_Task instructions_
The records that follow must be transcribed exactly, each one in full.

(Entries taken from a collection)
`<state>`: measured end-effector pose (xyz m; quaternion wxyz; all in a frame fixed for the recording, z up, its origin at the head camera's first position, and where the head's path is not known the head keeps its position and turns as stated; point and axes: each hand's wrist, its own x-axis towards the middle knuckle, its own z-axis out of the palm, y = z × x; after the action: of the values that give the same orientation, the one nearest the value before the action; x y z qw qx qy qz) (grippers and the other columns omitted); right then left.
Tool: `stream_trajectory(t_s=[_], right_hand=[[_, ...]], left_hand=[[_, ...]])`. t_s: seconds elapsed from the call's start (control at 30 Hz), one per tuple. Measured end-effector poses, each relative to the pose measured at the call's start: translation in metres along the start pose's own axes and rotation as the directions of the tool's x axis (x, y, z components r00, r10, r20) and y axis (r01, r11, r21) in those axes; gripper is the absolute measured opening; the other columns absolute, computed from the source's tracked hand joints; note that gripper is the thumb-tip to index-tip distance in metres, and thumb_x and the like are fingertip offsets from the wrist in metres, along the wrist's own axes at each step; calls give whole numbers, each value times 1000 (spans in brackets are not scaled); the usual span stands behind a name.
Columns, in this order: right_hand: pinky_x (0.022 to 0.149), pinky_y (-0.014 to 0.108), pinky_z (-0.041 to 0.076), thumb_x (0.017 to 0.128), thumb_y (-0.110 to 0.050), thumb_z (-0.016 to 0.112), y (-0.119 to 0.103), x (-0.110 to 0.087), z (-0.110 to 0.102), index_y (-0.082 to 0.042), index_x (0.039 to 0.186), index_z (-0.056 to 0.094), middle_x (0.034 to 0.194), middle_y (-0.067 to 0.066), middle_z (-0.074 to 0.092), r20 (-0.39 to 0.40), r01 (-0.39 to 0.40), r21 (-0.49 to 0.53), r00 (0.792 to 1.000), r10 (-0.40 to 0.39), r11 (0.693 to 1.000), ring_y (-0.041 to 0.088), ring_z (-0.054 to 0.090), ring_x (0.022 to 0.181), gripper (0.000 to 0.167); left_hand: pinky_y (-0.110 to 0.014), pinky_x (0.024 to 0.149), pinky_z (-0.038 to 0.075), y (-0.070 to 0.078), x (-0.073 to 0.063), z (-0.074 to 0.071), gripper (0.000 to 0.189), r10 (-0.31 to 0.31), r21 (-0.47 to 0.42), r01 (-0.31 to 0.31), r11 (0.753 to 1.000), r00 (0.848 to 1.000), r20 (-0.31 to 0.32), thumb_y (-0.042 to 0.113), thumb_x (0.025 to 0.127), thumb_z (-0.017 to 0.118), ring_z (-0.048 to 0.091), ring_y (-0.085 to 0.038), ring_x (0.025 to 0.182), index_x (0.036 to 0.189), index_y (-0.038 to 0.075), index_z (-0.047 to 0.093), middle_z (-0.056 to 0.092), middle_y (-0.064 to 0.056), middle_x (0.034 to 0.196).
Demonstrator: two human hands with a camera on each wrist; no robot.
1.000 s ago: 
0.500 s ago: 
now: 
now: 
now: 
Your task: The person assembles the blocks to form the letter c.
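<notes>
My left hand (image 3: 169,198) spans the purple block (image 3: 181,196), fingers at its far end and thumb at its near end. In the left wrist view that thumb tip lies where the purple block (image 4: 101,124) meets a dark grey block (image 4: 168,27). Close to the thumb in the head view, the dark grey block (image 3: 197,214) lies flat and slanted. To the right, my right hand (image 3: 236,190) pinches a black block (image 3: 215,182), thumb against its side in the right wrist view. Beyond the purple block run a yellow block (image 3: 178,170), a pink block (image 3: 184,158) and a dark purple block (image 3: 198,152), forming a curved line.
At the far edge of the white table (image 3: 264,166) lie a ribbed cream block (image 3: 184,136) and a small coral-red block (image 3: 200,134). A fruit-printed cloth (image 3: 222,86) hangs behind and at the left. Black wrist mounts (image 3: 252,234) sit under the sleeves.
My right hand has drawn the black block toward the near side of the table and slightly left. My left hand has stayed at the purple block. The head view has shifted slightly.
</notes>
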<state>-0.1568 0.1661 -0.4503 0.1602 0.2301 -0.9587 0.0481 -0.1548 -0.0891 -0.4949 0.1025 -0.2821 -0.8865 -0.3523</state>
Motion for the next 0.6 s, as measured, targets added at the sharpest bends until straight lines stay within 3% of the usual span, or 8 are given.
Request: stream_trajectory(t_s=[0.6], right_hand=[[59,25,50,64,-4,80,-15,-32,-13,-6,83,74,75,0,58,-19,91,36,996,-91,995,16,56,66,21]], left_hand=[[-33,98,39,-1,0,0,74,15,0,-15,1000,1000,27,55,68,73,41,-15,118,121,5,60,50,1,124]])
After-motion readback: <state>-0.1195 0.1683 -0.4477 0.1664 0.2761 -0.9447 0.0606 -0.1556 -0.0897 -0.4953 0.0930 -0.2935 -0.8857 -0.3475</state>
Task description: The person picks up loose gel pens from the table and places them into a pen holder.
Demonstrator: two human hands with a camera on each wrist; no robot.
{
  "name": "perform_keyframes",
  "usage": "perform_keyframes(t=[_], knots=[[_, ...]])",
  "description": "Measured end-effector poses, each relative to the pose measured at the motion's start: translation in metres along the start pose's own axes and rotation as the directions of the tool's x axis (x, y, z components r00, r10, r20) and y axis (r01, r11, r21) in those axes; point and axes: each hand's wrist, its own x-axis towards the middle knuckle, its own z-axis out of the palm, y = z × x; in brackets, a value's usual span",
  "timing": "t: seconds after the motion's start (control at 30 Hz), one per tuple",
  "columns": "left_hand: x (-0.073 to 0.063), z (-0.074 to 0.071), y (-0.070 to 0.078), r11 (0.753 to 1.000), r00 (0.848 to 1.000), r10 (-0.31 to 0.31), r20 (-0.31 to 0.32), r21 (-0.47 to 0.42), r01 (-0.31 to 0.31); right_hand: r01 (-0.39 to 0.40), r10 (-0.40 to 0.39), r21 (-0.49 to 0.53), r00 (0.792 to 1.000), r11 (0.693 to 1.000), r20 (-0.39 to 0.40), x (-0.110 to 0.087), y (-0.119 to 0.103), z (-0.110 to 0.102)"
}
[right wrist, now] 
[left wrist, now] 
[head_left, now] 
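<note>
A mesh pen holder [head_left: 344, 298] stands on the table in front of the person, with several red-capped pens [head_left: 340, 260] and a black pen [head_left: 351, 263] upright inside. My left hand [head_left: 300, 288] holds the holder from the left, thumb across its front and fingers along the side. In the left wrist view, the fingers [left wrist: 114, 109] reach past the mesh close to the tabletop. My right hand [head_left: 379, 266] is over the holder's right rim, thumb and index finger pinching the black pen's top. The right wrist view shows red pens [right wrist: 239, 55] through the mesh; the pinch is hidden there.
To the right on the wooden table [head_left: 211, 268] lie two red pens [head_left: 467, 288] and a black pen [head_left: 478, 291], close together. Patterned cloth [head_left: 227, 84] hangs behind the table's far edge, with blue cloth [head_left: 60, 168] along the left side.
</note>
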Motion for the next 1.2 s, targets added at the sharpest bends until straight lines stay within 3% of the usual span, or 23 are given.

_Response_
`<state>`: measured end-effector pose (xyz m; quaternion wxyz; all in a frame fixed for the recording, z up, its origin at the head camera's first position, and where the head's path is not known the head keeps its position and turns as stated; point and axes: each hand's wrist, its own x-axis towards the middle knuckle, its own z-axis out of the palm, y = z × x; after the action: of the values that give the same orientation, the one nearest the value before the action; x y z qw qx qy qz) (grippers and the other columns omitted); right then left.
Tool: `stream_trajectory(t_s=[_], right_hand=[[_, ...]], left_hand=[[_, ...]])`. t_s: seconds elapsed from the call's start (control at 30 Hz), one per tuple. Measured end-effector poses, each relative to the pose measured at the call's start: translation in metres along the start pose's own axes and rotation as the directions of the tool's x axis (x, y, z components r00, r10, r20) and y axis (r01, r11, r21) in those axes; gripper is the absolute measured opening; the other columns absolute, computed from the source's tracked hand joints; note that gripper is the thumb-tip to index-tip distance in metres, and thumb_x and the like are fingertip offsets from the wrist in metres, along the wrist's own axes at each step; calls give whole numbers, each value times 1000 (spans in brackets are not scaled); the usual span stands behind a name.
Columns, in this order: right_hand: pinky_x (0.022 to 0.149), pinky_y (-0.014 to 0.108), pinky_z (-0.041 to 0.076), thumb_x (0.017 to 0.128), thumb_y (-0.110 to 0.050), thumb_z (-0.016 to 0.112), y (-0.119 to 0.103), x (-0.110 to 0.087), z (-0.110 to 0.102), index_y (-0.082 to 0.042), index_x (0.039 to 0.186), index_z (-0.056 to 0.094), middle_x (0.034 to 0.194), middle_y (-0.067 to 0.066), middle_z (-0.074 to 0.092), r20 (-0.39 to 0.40), r01 (-0.39 to 0.40), r21 (-0.49 to 0.53), r00 (0.792 to 1.000), r10 (-0.40 to 0.39), r11 (0.693 to 1.000), ring_y (-0.041 to 0.088), ring_z (-0.054 to 0.090), ring_x (0.022 to 0.181), gripper (0.000 to 0.167); left_hand: pinky_y (-0.110 to 0.014), pinky_x (0.024 to 0.149), pinky_z (-0.038 to 0.075), y (-0.070 to 0.078), x (-0.073 to 0.063), z (-0.074 to 0.071), gripper (0.000 to 0.189), r10 (-0.31 to 0.31), r21 (-0.47 to 0.42), r01 (-0.31 to 0.31), r11 (0.753 to 1.000), r00 (0.848 to 1.000), r20 (-0.31 to 0.32), thumb_y (-0.042 to 0.113), thumb_x (0.025 to 0.127), thumb_z (-0.017 to 0.118), ring_z (-0.048 to 0.091), ring_y (-0.085 to 0.038), ring_x (0.025 to 0.182), index_x (0.036 to 0.189), index_y (-0.038 to 0.075), index_z (-0.047 to 0.093), middle_z (-0.056 to 0.092), middle_y (-0.064 to 0.056), middle_x (0.034 to 0.196).
Demonstrator: two human hands with a camera on each wrist; no robot.
1.000 s ago: 
0.500 s ago: 
now: 
now: 
now: 
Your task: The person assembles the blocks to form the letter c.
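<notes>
My left hand (image 3: 169,198) spans the purple block (image 3: 181,196), fingers at its far end and thumb at its near end. In the left wrist view that thumb tip lies where the purple block (image 4: 101,124) meets a dark grey block (image 4: 168,27). Close to the thumb in the head view, the dark grey block (image 3: 197,214) lies flat and slanted. To the right, my right hand (image 3: 236,190) pinches a black block (image 3: 215,182), thumb against its side in the right wrist view. Beyond the purple block run a yellow block (image 3: 178,170), a pink block (image 3: 184,158) and a dark purple block (image 3: 198,152), forming a curved line.
At the far edge of the white table (image 3: 264,166) lie a ribbed cream block (image 3: 184,136) and a small coral-red block (image 3: 200,134). A fruit-printed cloth (image 3: 222,86) hangs behind and at the left. Black wrist mounts (image 3: 252,234) sit under the sleeves.
My right hand has drawn the black block toward the near side of the table and slightly left. My left hand has stayed at the purple block. The head view has shifted slightly.
</notes>
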<state>-0.1568 0.1661 -0.4503 0.1602 0.2301 -0.9587 0.0481 -0.1548 -0.0891 -0.4949 0.1025 -0.2821 -0.8865 -0.3523</state>
Motion for the next 0.6 s, as measured, targets added at the sharpest bends until straight lines stay within 3% of the usual span, or 8 are given.
Request: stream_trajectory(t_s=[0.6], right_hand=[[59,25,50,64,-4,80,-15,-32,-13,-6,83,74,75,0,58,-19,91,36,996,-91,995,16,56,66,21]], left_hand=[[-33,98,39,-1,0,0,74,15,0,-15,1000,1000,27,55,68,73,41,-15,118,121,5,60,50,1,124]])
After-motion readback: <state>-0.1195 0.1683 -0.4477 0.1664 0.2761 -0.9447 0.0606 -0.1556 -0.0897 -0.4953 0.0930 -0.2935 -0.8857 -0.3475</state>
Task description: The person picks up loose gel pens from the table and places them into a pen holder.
Demonstrator: two human hands with a camera on each wrist; no robot.
{
  "name": "perform_keyframes",
  "usage": "perform_keyframes(t=[_], knots=[[_, ...]])",
  "description": "Measured end-effector poses, each relative to the pose measured at the motion's start: translation in metres along the start pose's own axes and rotation as the directions of the tool's x axis (x, y, z components r00, r10, r20) and y axis (r01, r11, r21) in those axes; point and axes: each hand's wrist, its own x-axis towards the middle knuckle, its own z-axis out of the palm, y = z × x; in brackets, a value's usual span",
  "timing": "t: seconds after the motion's start (control at 30 Hz), one per tuple",
  "columns": "left_hand: x (-0.073 to 0.063), z (-0.074 to 0.071), y (-0.070 to 0.078), r11 (0.753 to 1.000), r00 (0.848 to 1.000), r10 (-0.31 to 0.31), r20 (-0.31 to 0.32), r21 (-0.47 to 0.42), r01 (-0.31 to 0.31); right_hand: r01 (-0.39 to 0.40), r10 (-0.40 to 0.39), r21 (-0.49 to 0.53), r00 (0.792 to 1.000), r11 (0.693 to 1.000), r20 (-0.39 to 0.40), x (-0.110 to 0.087), y (-0.119 to 0.103), z (-0.110 to 0.102)"
}
[right wrist, now] 
[left wrist, now] 
[head_left, now] 
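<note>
A mesh pen holder [head_left: 344, 298] stands on the table in front of the person, with several red-capped pens [head_left: 340, 260] and a black pen [head_left: 351, 263] upright inside. My left hand [head_left: 300, 288] holds the holder from the left, thumb across its front and fingers along the side. In the left wrist view, the fingers [left wrist: 114, 109] reach past the mesh close to the tabletop. My right hand [head_left: 379, 266] is over the holder's right rim, thumb and index finger pinching the black pen's top. The right wrist view shows red pens [right wrist: 239, 55] through the mesh; the pinch is hidden there.
To the right on the wooden table [head_left: 211, 268] lie two red pens [head_left: 467, 288] and a black pen [head_left: 478, 291], close together. Patterned cloth [head_left: 227, 84] hangs behind the table's far edge, with blue cloth [head_left: 60, 168] along the left side.
</note>
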Motion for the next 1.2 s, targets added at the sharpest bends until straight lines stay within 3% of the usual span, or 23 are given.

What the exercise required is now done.